Toutefois, selon l’article 514-1 du même code, le juge peut écarter l’exécution provisoire de droit, en tout ou partie, s’il estime qu’elle est incompatible avec la nature de l’affaire. Il statue, d’office ou à la demande d’une partie, par décision spécialement motivée.

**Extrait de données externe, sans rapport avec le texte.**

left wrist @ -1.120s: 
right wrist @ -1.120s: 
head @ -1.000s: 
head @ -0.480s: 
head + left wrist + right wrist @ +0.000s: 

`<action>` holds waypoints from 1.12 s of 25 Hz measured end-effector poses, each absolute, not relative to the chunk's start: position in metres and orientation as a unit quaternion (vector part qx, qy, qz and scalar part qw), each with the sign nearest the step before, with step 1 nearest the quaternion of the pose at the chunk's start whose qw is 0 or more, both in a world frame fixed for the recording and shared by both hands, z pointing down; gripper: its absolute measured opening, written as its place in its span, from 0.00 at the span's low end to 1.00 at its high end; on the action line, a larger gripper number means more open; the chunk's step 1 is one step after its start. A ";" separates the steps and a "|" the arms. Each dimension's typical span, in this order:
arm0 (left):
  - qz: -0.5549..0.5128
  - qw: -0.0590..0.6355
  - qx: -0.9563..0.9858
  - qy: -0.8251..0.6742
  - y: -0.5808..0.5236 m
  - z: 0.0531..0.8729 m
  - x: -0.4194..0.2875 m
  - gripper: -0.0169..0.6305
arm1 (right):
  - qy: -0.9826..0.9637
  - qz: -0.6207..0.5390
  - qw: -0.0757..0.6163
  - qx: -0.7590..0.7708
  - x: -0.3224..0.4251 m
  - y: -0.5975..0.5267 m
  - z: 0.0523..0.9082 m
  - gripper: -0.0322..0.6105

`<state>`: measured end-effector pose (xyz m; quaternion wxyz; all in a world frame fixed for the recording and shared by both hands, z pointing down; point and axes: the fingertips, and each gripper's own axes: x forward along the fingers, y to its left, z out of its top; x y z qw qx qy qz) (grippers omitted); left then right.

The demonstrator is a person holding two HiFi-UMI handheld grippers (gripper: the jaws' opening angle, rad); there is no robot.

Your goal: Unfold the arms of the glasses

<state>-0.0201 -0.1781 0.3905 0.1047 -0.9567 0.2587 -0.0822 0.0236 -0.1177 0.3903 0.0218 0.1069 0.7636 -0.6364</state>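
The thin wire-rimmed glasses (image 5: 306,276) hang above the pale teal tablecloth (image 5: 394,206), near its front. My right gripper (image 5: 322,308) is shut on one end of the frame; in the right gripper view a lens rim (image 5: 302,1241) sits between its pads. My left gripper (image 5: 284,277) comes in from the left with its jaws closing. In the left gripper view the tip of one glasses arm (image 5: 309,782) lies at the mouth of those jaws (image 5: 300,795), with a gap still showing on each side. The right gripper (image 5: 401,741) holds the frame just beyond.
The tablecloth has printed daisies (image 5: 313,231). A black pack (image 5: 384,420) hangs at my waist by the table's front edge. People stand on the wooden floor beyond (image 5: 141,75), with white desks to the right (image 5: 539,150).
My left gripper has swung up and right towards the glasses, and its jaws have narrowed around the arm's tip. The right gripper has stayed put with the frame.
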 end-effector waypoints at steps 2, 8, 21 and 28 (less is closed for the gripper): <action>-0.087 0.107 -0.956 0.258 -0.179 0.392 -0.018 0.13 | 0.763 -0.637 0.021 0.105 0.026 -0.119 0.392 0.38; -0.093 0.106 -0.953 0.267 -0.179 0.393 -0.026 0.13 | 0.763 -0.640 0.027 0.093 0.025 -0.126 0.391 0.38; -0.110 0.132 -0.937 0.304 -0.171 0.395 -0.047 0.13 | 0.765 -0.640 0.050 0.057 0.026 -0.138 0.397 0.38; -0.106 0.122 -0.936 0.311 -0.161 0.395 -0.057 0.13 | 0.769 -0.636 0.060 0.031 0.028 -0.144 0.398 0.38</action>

En l’espèce, compte tenu du montant et de l’ancienneté de la dette et de l’absence totale de reprise du paiement des loyers depuis l’assignation, il n’y a pas lieu d’écarter l’exécution provisoire de la présente décision.
PAR CES MOTIFS,
La juge des contentieux de la protection, statuant après débats publics, par jugement mis à disposition au greffe, réputé contradictoire et en premier ressort,
CONSTATE que la dette locative visée dans le commandement de payer du 9 octobre 2024 n’a pas été réglée dans le délai de six semaines,
CONSTATE, en conséquence, que le contrat conclu le 7 juin 2024 entre [X] [P], d’une part, et [L] [T] [D] [H], d’autre part, concernant les locaux, appartement situé [Adresse 3] est résilié depuis le 20 novembre 2024,
DISONS n’y avoir lieu d’octroyer des délais de paiement à [L] [T] [D] [H], sans préjudice des délais qui pourraient lui être accordés dans le cadre d’une procédure de surendettement,
ORDONNE à [L] [T] [D] [H] de libérer de sa personne, de ses biens, ainsi que de tous occupants de son chef, les lieux, appartement situé au [Adresse 3] ainsi que, le cas échéant, tous les lieux loués accessoirement au logement,
DIT qu’à défaut de libération volontaire, il pourra être procédé à son expulsion et à celle de tous occupants de son chef avec l’assistance de la force publique,
DIT que le sort des meubles sera régi conformément aux dispositions des articles L. 433-1 et L. 433-2 du code des procédures civiles d’exécution,
RAPPELLE que l’expulsion ne pourra avoir lieu qu’hors période hivernale et à l’expiration d’un délai de deux mois suivant la délivrance d’un commandement d’avoir à libérer les lieux,
CONDAMNE [L] [T] [D] [H] à payer à [X] [P] une indemnité d’occupation mensuelle égale au montant du loyer qui aurait été dû en l’absence de résiliation et des provisions pour charges mensuelles convenues, soit la somme de 1.870 euros, toutes charges comprises en été, et la somme de 1.900 euros, toutes charges comprises, en hiver, jusqu’à libération des lieux,
DIT que cette indemnité d’occupation, qui se substitue au loyer dès le 21 novembre 2024, est payable dans les mêmes conditions que l’étaient le loyer et les charges, jusqu’à libération effective des lieux et remise des clés à la bailleresse ou à son mandataire,
CONDAMNE M. [L] [T] [D] [H] à payer à Mme [X] [P] et à la S.A SEYNA la somme de 16.590 euros au titre de l’arriéré locatif arrêté au 29 avril 2025, terme du mois d’avril 2025 inclus, selon la répartition suivante : 3.800 euros à la S.A SEYNA et 12.790 euros à Mme [X] [P],
DEBOUTE les parties du surplus des demandes,
CONDAMNE M. [L] [T] [D] [H] aux dépens, comprenant notamment le coût du commandement de payer du 9 octobre 2024 et celui de l’assignation du 12 février 2025 ;
CONDAMNE M. [L] [T] [D] [H] à payer à Mme [X] [P] et la S.A SEYNA la somme de 300 euros au titre de l’article 700 du code de procédure civile,
DIT n’y avoir lieu d’écarter l’exécution provisoire de droit de la présente décision.
Ainsi jugé par mise à disposition au greffe le 25 juin 2025, et signé par la juge et la greffière susnommées.